### [Requirement]
One figure is the whole answer: the number of lines below that contain the word "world".
+++ Information shown
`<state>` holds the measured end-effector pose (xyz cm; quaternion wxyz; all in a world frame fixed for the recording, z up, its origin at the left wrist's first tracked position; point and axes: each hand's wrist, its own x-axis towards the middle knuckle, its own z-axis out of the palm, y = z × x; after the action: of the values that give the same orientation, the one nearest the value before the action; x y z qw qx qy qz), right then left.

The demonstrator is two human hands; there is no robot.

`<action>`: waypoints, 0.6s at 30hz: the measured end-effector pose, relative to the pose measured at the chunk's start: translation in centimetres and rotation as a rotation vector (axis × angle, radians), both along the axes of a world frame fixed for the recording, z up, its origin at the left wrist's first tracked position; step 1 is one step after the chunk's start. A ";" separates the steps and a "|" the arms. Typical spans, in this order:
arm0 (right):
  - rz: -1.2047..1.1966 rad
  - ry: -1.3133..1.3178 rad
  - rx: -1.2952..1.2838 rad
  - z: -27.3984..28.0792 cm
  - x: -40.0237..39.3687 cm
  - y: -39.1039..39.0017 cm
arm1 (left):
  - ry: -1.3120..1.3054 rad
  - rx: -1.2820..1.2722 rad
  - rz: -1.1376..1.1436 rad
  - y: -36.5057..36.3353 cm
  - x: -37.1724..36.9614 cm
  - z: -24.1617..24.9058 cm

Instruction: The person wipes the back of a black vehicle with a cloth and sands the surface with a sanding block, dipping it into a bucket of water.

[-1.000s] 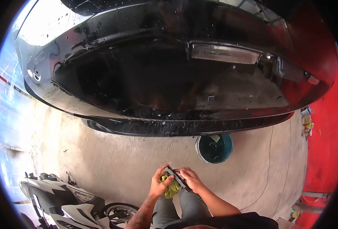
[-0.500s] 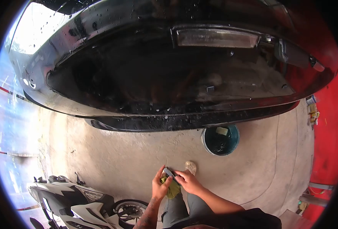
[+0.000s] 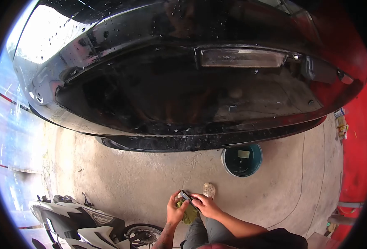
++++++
### [Completed exercise]
2